Task objective —
Only the lines from the one containing "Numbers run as" through the one containing "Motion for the" should be printed, exactly as they appear below, with both ends included.

Source records:
BEGIN
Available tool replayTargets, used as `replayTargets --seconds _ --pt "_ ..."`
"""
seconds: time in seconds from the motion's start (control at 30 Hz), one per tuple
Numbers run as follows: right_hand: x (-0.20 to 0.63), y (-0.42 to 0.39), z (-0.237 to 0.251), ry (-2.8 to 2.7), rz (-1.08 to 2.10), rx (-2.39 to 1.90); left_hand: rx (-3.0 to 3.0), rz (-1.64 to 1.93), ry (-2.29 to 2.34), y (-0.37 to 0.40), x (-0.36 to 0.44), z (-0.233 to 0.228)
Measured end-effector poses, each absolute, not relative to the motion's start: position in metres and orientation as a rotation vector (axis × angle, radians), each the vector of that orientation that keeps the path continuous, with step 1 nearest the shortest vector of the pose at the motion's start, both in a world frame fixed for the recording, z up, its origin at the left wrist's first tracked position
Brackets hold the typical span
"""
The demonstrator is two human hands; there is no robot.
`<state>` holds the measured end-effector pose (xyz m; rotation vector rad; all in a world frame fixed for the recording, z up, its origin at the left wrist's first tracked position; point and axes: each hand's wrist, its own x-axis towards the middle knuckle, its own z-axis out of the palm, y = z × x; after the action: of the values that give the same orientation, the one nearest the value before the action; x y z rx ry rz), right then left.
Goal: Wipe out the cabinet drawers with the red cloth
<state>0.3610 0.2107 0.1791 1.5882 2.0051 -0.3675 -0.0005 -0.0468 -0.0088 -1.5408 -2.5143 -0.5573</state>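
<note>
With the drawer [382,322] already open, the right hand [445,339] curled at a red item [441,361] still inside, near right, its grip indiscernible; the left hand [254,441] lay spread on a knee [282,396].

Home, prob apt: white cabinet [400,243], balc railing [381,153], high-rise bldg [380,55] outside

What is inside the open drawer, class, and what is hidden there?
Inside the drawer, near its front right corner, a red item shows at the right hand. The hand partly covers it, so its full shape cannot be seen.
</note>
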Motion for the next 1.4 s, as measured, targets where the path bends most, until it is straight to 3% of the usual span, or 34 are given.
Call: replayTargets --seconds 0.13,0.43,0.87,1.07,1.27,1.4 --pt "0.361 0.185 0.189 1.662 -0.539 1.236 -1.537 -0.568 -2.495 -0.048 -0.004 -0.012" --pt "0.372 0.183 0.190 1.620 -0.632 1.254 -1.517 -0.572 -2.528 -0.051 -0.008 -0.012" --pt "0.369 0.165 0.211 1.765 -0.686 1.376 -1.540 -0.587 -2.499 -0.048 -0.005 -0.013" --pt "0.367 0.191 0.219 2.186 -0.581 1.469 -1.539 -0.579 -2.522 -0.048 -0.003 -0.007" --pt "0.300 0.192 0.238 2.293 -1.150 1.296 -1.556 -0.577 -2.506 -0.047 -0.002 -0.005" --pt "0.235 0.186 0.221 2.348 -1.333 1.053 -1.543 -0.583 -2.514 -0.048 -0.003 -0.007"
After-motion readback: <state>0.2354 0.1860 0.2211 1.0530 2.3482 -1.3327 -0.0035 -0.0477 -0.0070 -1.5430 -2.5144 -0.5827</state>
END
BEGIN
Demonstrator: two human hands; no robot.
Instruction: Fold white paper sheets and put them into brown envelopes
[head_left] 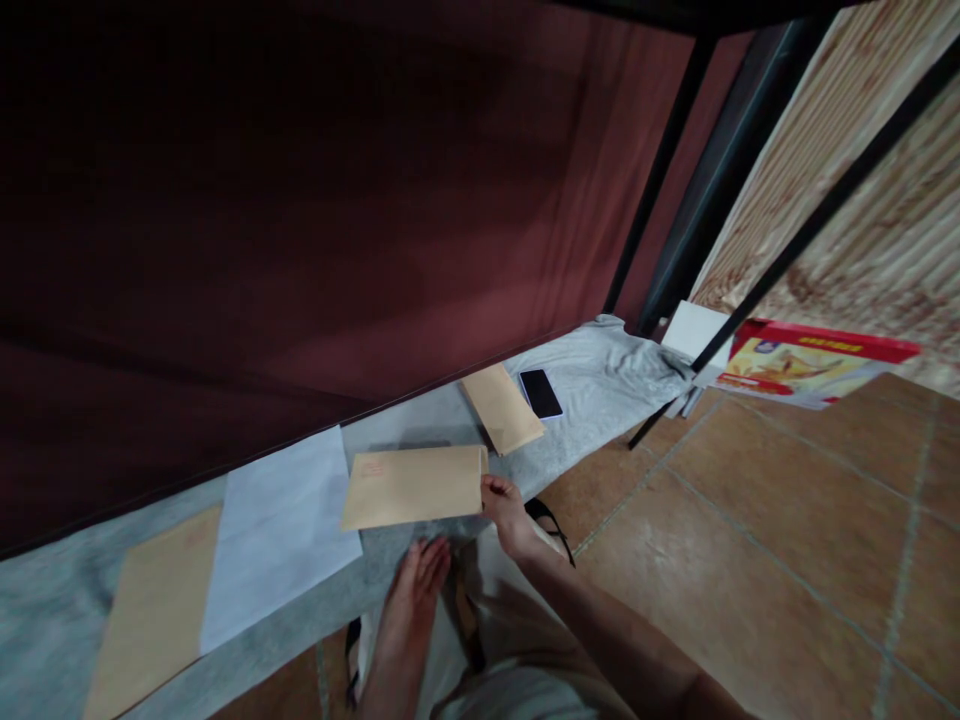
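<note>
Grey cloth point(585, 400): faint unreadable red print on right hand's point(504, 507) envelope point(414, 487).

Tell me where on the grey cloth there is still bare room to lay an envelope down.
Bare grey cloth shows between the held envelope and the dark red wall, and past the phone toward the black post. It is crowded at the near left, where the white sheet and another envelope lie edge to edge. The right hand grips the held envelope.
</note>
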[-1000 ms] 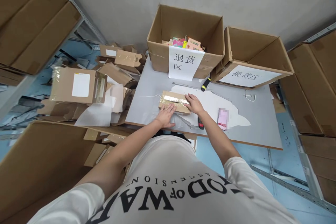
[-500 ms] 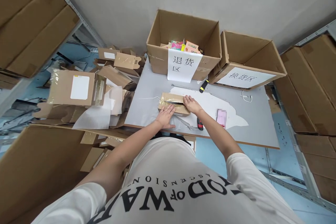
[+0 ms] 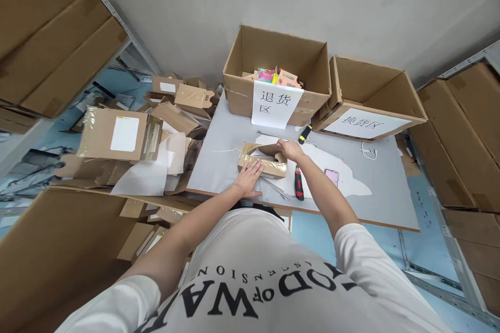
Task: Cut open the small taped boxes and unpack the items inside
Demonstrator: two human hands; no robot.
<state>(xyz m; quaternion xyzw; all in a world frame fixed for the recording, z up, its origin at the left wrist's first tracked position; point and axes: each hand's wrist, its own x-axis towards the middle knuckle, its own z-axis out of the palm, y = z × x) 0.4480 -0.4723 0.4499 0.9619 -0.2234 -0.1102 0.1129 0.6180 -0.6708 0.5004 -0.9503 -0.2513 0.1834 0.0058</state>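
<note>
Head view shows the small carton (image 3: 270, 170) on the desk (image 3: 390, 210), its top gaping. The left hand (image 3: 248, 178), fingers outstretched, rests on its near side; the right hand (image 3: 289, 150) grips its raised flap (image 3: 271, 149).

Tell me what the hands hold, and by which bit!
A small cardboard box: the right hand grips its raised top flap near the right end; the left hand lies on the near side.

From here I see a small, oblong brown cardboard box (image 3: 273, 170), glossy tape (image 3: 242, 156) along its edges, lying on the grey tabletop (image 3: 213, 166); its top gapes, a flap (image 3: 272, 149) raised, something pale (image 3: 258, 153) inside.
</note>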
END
Written answer —
Numbers run as follows: right_hand: x (-0.20 to 0.63), y (-0.42 to 0.39), z (-0.237 to 0.251), ry (-2.8 to 2.7), rz (-1.08 to 2.10), rx (-2.39 to 1.90); left_hand: rx (-3.0 to 3.0), rz (-1.64 to 1.93), ry (-2.29 to 2.34), y (-0.37 to 0.40), x (-0.36 to 0.44), z (-0.233 to 0.228)
Measured end-effector poses, each absolute, not relative to the motion's start: position in metres and orientation as a rotation vector (axis × angle, radians), each the vector of that orientation that keeps the path continuous, with step 1 nearest the shortest vector of the pose at the motion's start, both in a world frame fixed for the recording, z up, its origin at the left wrist's first tracked position
Brackets hold the typical span
"""
The demonstrator is two human hands; there is no robot.
`<state>` holds the measured end-effector pose (xyz m; rotation vector rad; all in a world frame fixed for the recording, z up, its origin at the left wrist's first tracked position; point and axes: each hand's wrist, its own x-axis towards the middle knuckle, its own z-axis out of the palm, y = z × x; after the action: of the values that give the same orientation, the one nearest the value before the action; x y z rx ry rz), right then left.
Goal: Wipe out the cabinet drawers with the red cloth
<state>0.3610 0.2107 0.1791 1.5882 2.0051 -0.3675 -0.0005 -0.0468 -0.0088 -1.5408 -2.5143 -0.5573</state>
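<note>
With the drawer [382,322] already open, the right hand [445,339] curled at a red item [441,361] still inside, near right, its grip indiscernible; the left hand [254,441] lay spread on a knee [282,396].

Home, prob apt: white cabinet [400,243], balc railing [381,153], high-rise bldg [380,55] outside

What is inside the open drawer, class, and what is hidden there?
Inside the drawer, near its front right corner, a red item shows at the right hand. The hand partly covers it, so its full shape cannot be seen.
</note>
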Motion for the next 1.4 s, as measured, targets where the path bends most, until it is straight to 3% of the usual span, or 34 are given.

No part of the exercise remains unanswered.